Attorney general for the U.S. state of North Carolina

The attorney general of North Carolina is a statewide elected office in the U.S. state of North Carolina. The attorney general is a constitutional officer responsible for representing state agencies in legal matters, supplying other state officials and prosecutors with legal advice, and leading the North Carolina Department of Justice. The incumbent attorney general, Jeff Jackson, assumed office on January 1, 2025. The position of attorney general dates back to North Carolina's colonial history. North Carolina's 1776 constitution established the office as an official appointed by the North Carolina General Assembly. The state's 1868 constitution made the attorney general an elected executive official with their duties prescribed by law. Since 1971, the officer has sat on the North Carolina Council of State.

==History==
The title "Attorney General" was used in the colonial territory encompassing what became North Carolina as early as 1677, when George Durant was appointed by Governor John Jenkins. In 1697 the British Crown appointed an attorney general for the entire Province of Carolina; such attorneys general would serve the entire province until it was split into the provinces North Carolina and South Carolina and both received their own attorneys general. The attorneys general in North Carolina and other British American colonies served as representatives of and exercised the same powers as the British attorneys general. The last colonial attorney general, Thomas McGuire, was appointed in 1767 and, according to the Office of the North Carolina Secretary of State, "presumably" served until the outbreak of the American Revolution.

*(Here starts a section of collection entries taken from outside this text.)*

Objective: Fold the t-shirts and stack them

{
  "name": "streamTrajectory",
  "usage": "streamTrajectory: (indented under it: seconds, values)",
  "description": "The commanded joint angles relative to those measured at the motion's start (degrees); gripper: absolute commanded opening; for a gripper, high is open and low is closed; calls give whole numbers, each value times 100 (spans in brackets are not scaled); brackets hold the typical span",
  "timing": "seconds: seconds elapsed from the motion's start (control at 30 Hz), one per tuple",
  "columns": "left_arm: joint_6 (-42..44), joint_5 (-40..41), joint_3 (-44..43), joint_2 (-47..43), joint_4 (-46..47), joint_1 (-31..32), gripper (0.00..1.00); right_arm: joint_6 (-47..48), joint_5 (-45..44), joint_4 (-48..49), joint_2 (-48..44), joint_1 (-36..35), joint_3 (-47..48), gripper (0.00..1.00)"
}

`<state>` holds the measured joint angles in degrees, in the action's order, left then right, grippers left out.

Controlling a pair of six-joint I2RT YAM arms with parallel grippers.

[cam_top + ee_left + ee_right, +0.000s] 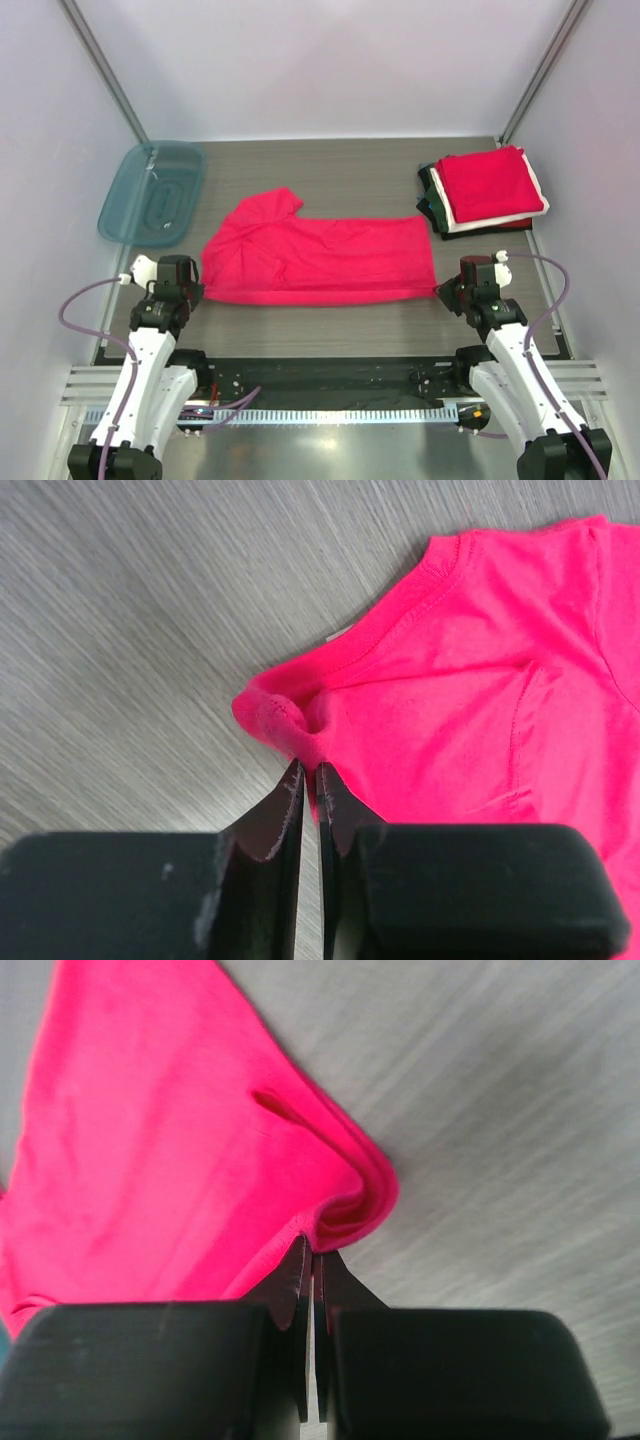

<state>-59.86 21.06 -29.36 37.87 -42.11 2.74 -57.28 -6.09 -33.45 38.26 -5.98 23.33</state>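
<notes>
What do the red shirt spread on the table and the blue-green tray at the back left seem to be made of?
The bright crimson-red t-shirt looks like soft, matte knit fabric, perhaps cotton jersey: it bunches in folds and shows stitched seams at the collar. The translucent teal tray looks like smooth moulded plastic, slightly glossy: see-through, with small glints.

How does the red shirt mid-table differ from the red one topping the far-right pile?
The middle shirt lies spread out long and wide; the top shirt is folded into a compact rectangle. The middle shirt rests on the table, the top shirt on other folded shirts. The left end effector and right end effector each pinch the middle shirt; nothing touches the top shirt. Both are plain red.
</notes>
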Motion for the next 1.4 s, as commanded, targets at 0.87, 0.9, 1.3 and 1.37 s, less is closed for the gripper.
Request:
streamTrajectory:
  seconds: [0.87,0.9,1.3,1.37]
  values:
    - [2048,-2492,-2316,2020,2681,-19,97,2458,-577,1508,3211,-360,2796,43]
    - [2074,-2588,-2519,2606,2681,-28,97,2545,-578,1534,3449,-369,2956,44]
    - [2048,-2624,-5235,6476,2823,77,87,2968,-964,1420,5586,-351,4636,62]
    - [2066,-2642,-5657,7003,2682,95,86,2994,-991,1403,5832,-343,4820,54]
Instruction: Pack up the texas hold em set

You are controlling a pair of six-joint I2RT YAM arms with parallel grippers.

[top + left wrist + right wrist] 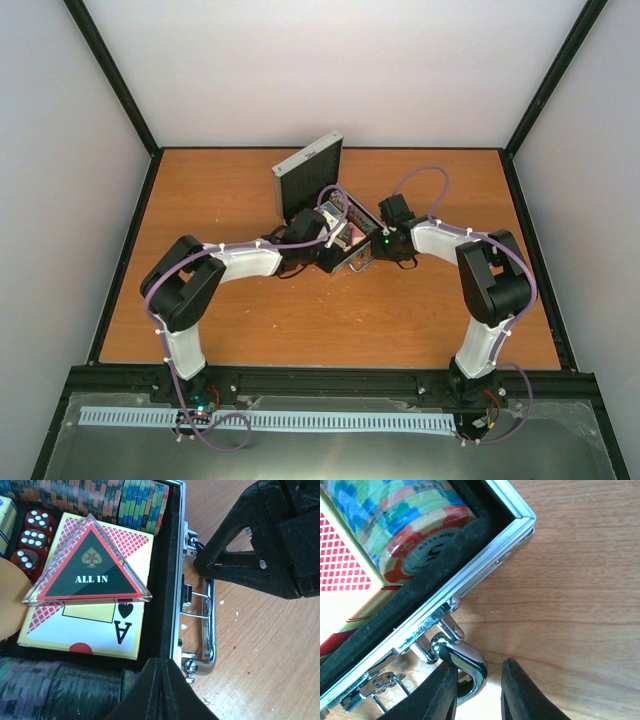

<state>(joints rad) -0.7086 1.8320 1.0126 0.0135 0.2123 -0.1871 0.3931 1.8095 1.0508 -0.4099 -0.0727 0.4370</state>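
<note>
The silver aluminium case stands open on the table with its lid (308,180) upright. In the left wrist view its black-lined tray (176,580) holds rows of multicoloured poker chips (100,500), a card box (95,625), a dark triangular "ALL IN" token (90,570) lying on that box, red dice (35,540) and an orange disc (10,595). My left gripper (165,680) is shut and empty over the tray's front rim. My right gripper (477,690) is open, its fingers straddling one end of the metal handle (465,660). The left finger touches the handle.
One of the right gripper's fingers (225,570) shows in the left wrist view beside the handle (211,630) and the latch. Both arms meet at the case near the table's middle (345,262). White walls enclose the wooden table (250,320).
</note>
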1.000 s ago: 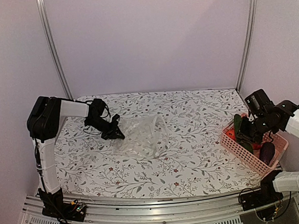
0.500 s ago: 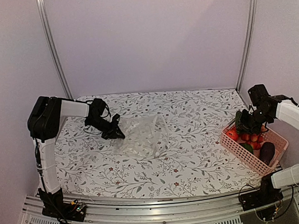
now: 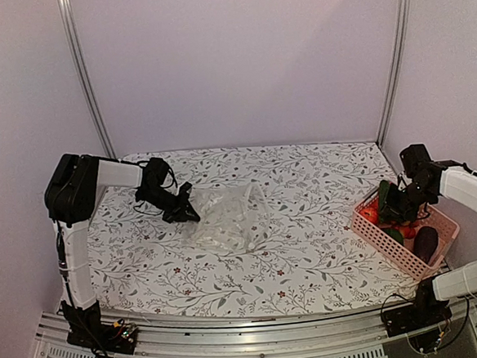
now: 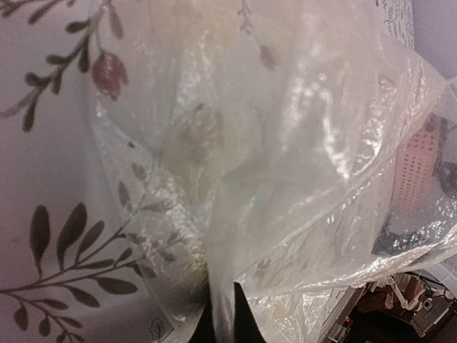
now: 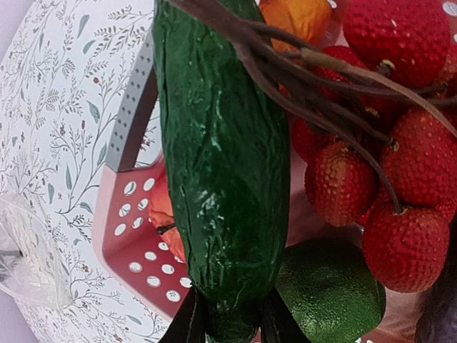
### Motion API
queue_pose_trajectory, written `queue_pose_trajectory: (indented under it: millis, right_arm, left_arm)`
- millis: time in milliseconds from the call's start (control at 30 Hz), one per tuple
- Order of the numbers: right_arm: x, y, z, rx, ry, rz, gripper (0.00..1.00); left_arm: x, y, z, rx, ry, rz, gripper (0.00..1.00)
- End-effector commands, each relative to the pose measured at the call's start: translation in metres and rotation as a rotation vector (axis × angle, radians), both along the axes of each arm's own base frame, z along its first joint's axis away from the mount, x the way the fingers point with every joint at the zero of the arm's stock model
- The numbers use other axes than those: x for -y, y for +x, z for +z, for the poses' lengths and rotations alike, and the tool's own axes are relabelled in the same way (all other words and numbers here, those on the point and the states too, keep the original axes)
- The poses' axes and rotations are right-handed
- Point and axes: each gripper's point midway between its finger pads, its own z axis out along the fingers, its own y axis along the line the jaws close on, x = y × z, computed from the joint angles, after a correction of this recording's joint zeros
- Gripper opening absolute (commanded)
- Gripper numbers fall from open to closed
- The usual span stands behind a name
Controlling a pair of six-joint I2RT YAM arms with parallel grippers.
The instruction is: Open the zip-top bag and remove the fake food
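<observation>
Standing by the rig, I see the left gripper (image 4: 223,323) closed tight on a fold of the clear, crinkly plastic zip-top bag (image 3: 227,217). It pins the bag's left edge to the flower-printed counter (image 3: 309,256), a little left of the counter's middle. I take that as an anchor, so the limp pouch cannot slide or bunch while the other arm works. Through the plastic only the print beneath shows, so the bag looks emptied to me.

At the counter's right edge, the right gripper (image 5: 232,320) is closed partway around one end of the long dark-green plastic cucumber (image 5: 218,164). It holds the cucumber over the pink perforated plastic basket (image 3: 383,249). Gripped by its end like that, the cucumber can be laid lengthwise among the rest, which I judge to be the step in hand. Whether it already touches the pile, I cannot tell.

By my count there is one bag, one basket, one cucumber, one dark purple eggplant (image 3: 426,244), one round green fruit (image 5: 328,286) and one orange piece (image 5: 300,16). There is also a bunch of red bumpy berries (image 5: 400,246) on brown stems, at least five of them.
</observation>
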Motion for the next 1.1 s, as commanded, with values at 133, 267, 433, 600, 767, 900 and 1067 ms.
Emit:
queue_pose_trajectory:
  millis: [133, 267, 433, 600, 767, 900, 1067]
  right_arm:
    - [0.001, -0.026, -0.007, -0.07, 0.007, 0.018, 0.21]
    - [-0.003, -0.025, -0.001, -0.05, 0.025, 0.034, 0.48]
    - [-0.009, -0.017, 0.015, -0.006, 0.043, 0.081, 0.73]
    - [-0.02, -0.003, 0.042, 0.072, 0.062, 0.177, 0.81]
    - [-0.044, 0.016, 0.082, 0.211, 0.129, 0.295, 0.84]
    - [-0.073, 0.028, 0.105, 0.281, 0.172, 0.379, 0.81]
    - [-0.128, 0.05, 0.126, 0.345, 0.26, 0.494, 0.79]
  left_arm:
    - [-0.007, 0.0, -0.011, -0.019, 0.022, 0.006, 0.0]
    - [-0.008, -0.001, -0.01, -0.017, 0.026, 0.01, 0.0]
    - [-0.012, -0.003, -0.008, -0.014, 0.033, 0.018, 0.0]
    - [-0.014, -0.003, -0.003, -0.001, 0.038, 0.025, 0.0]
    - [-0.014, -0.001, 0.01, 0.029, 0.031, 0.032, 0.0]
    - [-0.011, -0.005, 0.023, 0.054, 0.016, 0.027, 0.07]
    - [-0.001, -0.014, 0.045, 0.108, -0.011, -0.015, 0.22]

Following the start of the revolution, the new states of the United States ratified constitutions, most of which provided for the position of attorney general. The Constitution of North Carolina, ratified on December 18, 1776, established the office in Article XIII. Under the article, the attorney general was to be appointed by the North Carolina General Assembly and to serve as long as they maintained "good behavior", similar to judges. Like other state attorneys general, North Carolina's officer exercised authority derived from English common law, colonial traditions, and state laws. The first attorney general for the independent state of North Carolina was Waightstill Avery, who served from 1777 to 1779. The General Assembly placed significant limits on the attorney general's authority, appointing their deputies and, by 1806, curtailing their ability to prosecute cases to one of six specified jurisdictions in the state. In 1835, a new state constitution provided for the attorney general to serve a four-year term.

The 1868 constitution made the attorney general an elected member of the executive branch. Under this framework, the attorney general served as the legal advisor to the North Carolina Council of State, but was not formally one of its members. The constitution made the attorney general an ex officio member of the State Board of Education and provided for the officer's duties to be determined by law. That year, the General Assembly prescribed eight statutory duties for the attorney general: defending the state's interests in legal matters, representing government agencies upon request, advising local prosecutors, delivering an annual report to the legislature, summarizing reports from local prosecutors, providing legal advice to the legislature and other government agencies, delivering funds to the state, and maintaining a record of their office's accounts. Most prosecutions for criminal offenses were made the responsibility of district solicitors.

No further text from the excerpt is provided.